Source material:
= = =
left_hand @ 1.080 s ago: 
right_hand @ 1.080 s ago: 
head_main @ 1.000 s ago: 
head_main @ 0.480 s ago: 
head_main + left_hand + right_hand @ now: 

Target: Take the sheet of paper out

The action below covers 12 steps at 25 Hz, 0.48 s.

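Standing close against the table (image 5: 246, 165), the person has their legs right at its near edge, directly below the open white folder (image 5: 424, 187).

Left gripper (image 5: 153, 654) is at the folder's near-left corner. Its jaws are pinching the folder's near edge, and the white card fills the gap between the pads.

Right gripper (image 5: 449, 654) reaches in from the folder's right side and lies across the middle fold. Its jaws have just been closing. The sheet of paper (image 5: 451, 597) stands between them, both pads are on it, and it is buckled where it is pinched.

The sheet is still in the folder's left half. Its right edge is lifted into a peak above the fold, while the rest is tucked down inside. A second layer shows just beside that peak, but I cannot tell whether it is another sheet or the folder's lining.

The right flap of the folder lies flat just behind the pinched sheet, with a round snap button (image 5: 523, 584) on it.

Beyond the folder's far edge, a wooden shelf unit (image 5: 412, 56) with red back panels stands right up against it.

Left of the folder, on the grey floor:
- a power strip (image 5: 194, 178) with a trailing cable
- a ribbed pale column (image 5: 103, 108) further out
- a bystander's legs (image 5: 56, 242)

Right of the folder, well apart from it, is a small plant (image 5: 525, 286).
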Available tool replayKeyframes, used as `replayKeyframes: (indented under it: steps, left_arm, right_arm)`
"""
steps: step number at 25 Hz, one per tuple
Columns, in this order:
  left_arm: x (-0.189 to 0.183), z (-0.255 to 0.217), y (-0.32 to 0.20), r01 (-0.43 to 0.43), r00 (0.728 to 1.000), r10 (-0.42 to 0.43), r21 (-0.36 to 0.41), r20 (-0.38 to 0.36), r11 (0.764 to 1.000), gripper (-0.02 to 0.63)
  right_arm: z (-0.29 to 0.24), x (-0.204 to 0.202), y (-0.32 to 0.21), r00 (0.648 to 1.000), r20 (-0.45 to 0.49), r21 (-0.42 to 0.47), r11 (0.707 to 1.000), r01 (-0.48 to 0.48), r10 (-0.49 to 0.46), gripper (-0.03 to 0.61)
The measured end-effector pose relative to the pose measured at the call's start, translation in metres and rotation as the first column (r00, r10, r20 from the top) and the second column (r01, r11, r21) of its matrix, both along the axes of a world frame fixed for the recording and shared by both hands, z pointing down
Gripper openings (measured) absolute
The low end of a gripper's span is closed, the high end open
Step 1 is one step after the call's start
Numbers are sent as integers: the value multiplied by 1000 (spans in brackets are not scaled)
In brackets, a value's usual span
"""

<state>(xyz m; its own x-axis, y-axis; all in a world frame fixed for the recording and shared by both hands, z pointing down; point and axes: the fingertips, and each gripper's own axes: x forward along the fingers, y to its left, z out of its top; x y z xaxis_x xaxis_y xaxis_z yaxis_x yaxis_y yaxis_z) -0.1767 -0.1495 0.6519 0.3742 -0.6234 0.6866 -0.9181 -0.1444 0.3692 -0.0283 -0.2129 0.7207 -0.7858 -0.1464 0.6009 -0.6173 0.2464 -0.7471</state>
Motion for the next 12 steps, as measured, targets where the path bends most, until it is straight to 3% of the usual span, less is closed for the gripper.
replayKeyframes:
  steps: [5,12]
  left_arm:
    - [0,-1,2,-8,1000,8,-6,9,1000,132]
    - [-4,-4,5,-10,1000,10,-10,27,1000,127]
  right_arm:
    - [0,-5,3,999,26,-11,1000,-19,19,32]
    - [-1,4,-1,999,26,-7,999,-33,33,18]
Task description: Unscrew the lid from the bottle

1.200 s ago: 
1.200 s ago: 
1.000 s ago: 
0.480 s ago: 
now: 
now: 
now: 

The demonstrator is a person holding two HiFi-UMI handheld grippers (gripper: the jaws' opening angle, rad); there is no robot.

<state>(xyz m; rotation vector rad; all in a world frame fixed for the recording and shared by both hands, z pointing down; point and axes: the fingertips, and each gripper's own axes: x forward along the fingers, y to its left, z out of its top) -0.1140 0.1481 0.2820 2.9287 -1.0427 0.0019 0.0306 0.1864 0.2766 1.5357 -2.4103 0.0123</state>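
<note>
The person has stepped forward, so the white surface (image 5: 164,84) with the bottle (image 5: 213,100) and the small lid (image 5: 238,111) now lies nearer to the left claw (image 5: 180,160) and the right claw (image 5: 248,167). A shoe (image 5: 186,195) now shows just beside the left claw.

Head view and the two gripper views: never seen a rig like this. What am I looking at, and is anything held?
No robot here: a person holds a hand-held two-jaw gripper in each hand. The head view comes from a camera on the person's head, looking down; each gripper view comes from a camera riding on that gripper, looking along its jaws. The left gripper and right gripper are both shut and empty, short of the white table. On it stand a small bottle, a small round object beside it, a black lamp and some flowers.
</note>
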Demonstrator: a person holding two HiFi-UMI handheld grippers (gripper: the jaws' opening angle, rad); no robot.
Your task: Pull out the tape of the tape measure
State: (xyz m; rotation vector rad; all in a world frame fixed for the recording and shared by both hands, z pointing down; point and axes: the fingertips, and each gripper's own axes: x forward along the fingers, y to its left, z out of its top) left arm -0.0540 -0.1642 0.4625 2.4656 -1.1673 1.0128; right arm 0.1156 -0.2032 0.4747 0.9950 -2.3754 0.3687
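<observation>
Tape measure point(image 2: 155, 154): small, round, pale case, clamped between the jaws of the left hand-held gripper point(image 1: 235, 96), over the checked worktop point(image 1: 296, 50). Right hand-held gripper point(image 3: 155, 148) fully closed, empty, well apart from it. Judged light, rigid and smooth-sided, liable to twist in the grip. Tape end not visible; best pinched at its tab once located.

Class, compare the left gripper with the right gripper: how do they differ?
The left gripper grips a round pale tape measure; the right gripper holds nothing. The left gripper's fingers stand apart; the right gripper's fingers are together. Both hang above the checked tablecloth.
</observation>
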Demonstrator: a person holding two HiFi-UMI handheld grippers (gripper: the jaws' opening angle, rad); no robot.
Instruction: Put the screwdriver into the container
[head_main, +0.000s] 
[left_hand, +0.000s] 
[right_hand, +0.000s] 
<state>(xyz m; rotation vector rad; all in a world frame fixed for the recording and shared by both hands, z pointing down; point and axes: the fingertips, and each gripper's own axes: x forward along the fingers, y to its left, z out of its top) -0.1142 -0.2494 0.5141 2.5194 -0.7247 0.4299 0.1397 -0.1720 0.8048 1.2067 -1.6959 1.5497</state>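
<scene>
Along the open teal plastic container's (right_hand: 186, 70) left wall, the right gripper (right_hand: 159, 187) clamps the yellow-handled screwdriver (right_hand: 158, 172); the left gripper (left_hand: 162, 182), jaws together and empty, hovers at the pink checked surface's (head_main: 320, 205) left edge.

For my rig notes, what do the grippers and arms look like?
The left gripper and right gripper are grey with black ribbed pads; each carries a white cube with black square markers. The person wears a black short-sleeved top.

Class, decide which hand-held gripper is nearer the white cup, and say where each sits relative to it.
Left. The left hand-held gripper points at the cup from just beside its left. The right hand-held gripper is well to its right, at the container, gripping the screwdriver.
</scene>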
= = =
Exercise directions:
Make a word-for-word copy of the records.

Answer space:
left_hand @ 1.080 s ago: 
right_hand @ 1.080 s ago: 
head_main @ 1.000 s ago: 
head_main @ 0.480 s ago: 
head_main + left_hand + right_hand @ now: 

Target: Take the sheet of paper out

The action below covers 12 steps at 25 Hz, 0.48 s.

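Standing close against the table (image 5: 246, 165), the person has their legs right at its near edge, directly below the open white folder (image 5: 424, 187).

Left gripper (image 5: 153, 654) is at the folder's near-left corner. Its jaws are pinching the folder's near edge, and the white card fills the gap between the pads.

Right gripper (image 5: 449, 654) reaches in from the folder's right side and lies across the middle fold. Its jaws have just been closing. The sheet of paper (image 5: 451, 597) stands between them, both pads are on it, and it is buckled where it is pinched.

The sheet is still in the folder's left half. Its right edge is lifted into a peak above the fold, while the rest is tucked down inside. A second layer shows just beside that peak, but I cannot tell whether it is another sheet or the folder's lining.

The right flap of the folder lies flat just behind the pinched sheet, with a round snap button (image 5: 523, 584) on it.

Beyond the folder's far edge, a wooden shelf unit (image 5: 412, 56) with red back panels stands right up against it.

Left of the folder, on the grey floor:
- a power strip (image 5: 194, 178) with a trailing cable
- a ribbed pale column (image 5: 103, 108) further out
- a bystander's legs (image 5: 56, 242)

Right of the folder, well apart from it, is a small plant (image 5: 525, 286).
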Available tool replayKeyframes, used as `replayKeyframes: (indented under it: steps, left_arm, right_arm)`
"""
steps: step number at 25 Hz, one per tuple
Columns, in this order:
  left_arm: x (-0.189 to 0.183), z (-0.255 to 0.217), y (-0.32 to 0.20), r01 (-0.43 to 0.43), r00 (0.728 to 1.000), r10 (-0.42 to 0.43), r21 (-0.36 to 0.41), r20 (-0.38 to 0.36), r11 (0.764 to 1.000), gripper (-0.02 to 0.63)
  right_arm: z (-0.29 to 0.24), x (-0.204 to 0.202), y (-0.32 to 0.21), r00 (0.648 to 1.000), r20 (-0.45 to 0.49), r21 (-0.42 to 0.47), r11 (0.707 to 1.000), r01 (-0.48 to 0.48), r10 (-0.49 to 0.46), gripper (-0.03 to 0.61)
The measured end-effector pose relative to the pose measured at the call's start, translation in metres and rotation as the first column (r00, r10, r20 from the top) and the second column (r01, r11, r21) of its matrix, both along the axes of a world frame fixed for the recording and shared by both hands, z pointing down
Gripper openings (measured) absolute
The low end of a gripper's span is closed, the high end open
Step 1 is one step after the call's start
Numbers are sent as integers: the value multiplied by 1000 (spans in brackets are not scaled)
In brackets, a value's usual span
"""

<state>(xyz m; its own x-axis, y-axis; all in a world frame fixed for the recording and shared by both hands, z pointing down; point and axes: the fingertips, and each gripper's own axes: x forward along the fingers, y to its left, z out of its top; x y z xaxis_x xaxis_y xaxis_z yaxis_x yaxis_y yaxis_z) -0.1767 -0.1495 0.6519 0.3742 -0.6234 0.6866 -0.9181 -0.1444 0.3692 -0.0283 -0.2129 0.7207 -0.7858 -0.1464 0.6009 -0.6173 0.2464 -0.7471</state>
Motion for the next 12 steps, as measured, targets where the path bends most, until it is straight to 3% of the usual span, less is closed for the gripper.
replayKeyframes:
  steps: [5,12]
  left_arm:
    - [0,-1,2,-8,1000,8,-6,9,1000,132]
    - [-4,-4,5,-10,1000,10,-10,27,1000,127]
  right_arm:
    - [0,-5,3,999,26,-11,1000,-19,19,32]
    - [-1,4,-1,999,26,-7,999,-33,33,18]
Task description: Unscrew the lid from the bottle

1.200 s ago: 
1.200 s ago: 
1.000 s ago: 
0.480 s ago: 
now: 
now: 
now: 

The demonstrator is a person holding two HiFi-UMI handheld grippers (gripper: the jaws' opening angle, rad); there is no robot.

<state>(xyz m; rotation vector rad; all in a world frame fixed for the recording and shared by both hands, z pointing down; point and axes: the fingertips, and each gripper's own axes: x forward along the fingers, y to its left, z out of its top) -0.1140 0.1481 0.2820 2.9287 -1.0427 0.0019 0.0306 0.1864 0.2766 1.5357 -2.4103 0.0123</state>
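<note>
The person has stepped forward, so the white surface (image 5: 164,84) with the bottle (image 5: 213,100) and the small lid (image 5: 238,111) now lies nearer to the left claw (image 5: 180,160) and the right claw (image 5: 248,167). A shoe (image 5: 186,195) now shows just beside the left claw.

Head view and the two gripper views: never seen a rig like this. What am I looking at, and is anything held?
No robot here: a person holds a hand-held two-jaw gripper in each hand. The head view comes from a camera on the person's head, looking down; each gripper view comes from a camera riding on that gripper, looking along its jaws. The left gripper and right gripper are both shut and empty, short of the white table. On it stand a small bottle, a small round object beside it, a black lamp and some flowers.
</note>
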Demonstrator: a person holding two HiFi-UMI handheld grippers (gripper: the jaws' opening angle, rad); no robot.
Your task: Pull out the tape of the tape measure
State: (xyz m; rotation vector rad; all in a world frame fixed for the recording and shared by both hands, z pointing down; point and axes: the fingertips, and each gripper's own axes: x forward along the fingers, y to its left, z out of its top) left arm -0.0540 -0.1642 0.4625 2.4656 -1.1673 1.0128; right arm 0.1156 -0.2032 0.4747 0.9950 -2.3754 0.3687
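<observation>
Tape measure point(image 2: 155, 154): small, round, pale case, clamped between the jaws of the left hand-held gripper point(image 1: 235, 96), over the checked worktop point(image 1: 296, 50). Right hand-held gripper point(image 3: 155, 148) fully closed, empty, well apart from it. Judged light, rigid and smooth-sided, liable to twist in the grip. Tape end not visible; best pinched at its tab once located.

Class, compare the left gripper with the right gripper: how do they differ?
The left gripper grips a round pale tape measure; the right gripper holds nothing. The left gripper's fingers stand apart; the right gripper's fingers are together. Both hang above the checked tablecloth.
</observation>
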Demonstrator: a person holding two HiFi-UMI handheld grippers (gripper: the jaws' opening angle, rad); no robot.
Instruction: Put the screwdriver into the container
[head_main, +0.000s] 
[left_hand, +0.000s] 
[right_hand, +0.000s] 
<state>(xyz m; rotation vector rad; all in a world frame fixed for the recording and shared by both hands, z pointing down; point and axes: the fingertips, and each gripper's own axes: x forward along the fingers, y to its left, z out of its top) -0.1142 -0.2494 0.5141 2.5194 -0.7247 0.4299 0.1397 -0.1720 0.8048 1.2067 -1.6959 1.5497</state>
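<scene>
Along the open teal plastic container's (right_hand: 186, 70) left wall, the right gripper (right_hand: 159, 187) clamps the yellow-handled screwdriver (right_hand: 158, 172); the left gripper (left_hand: 162, 182), jaws together and empty, hovers at the pink checked surface's (head_main: 320, 205) left edge.

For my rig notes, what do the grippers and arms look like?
The left gripper and right gripper are grey with black ribbed pads; each carries a white cube with black square markers. The person wears a black short-sleeved top.

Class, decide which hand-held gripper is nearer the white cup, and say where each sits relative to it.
Left. The left hand-held gripper points at the cup from just beside its left. The right hand-held gripper is well to its right, at the container, gripping the screwdriver.
</scene>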

That finishes the answer to the exercise.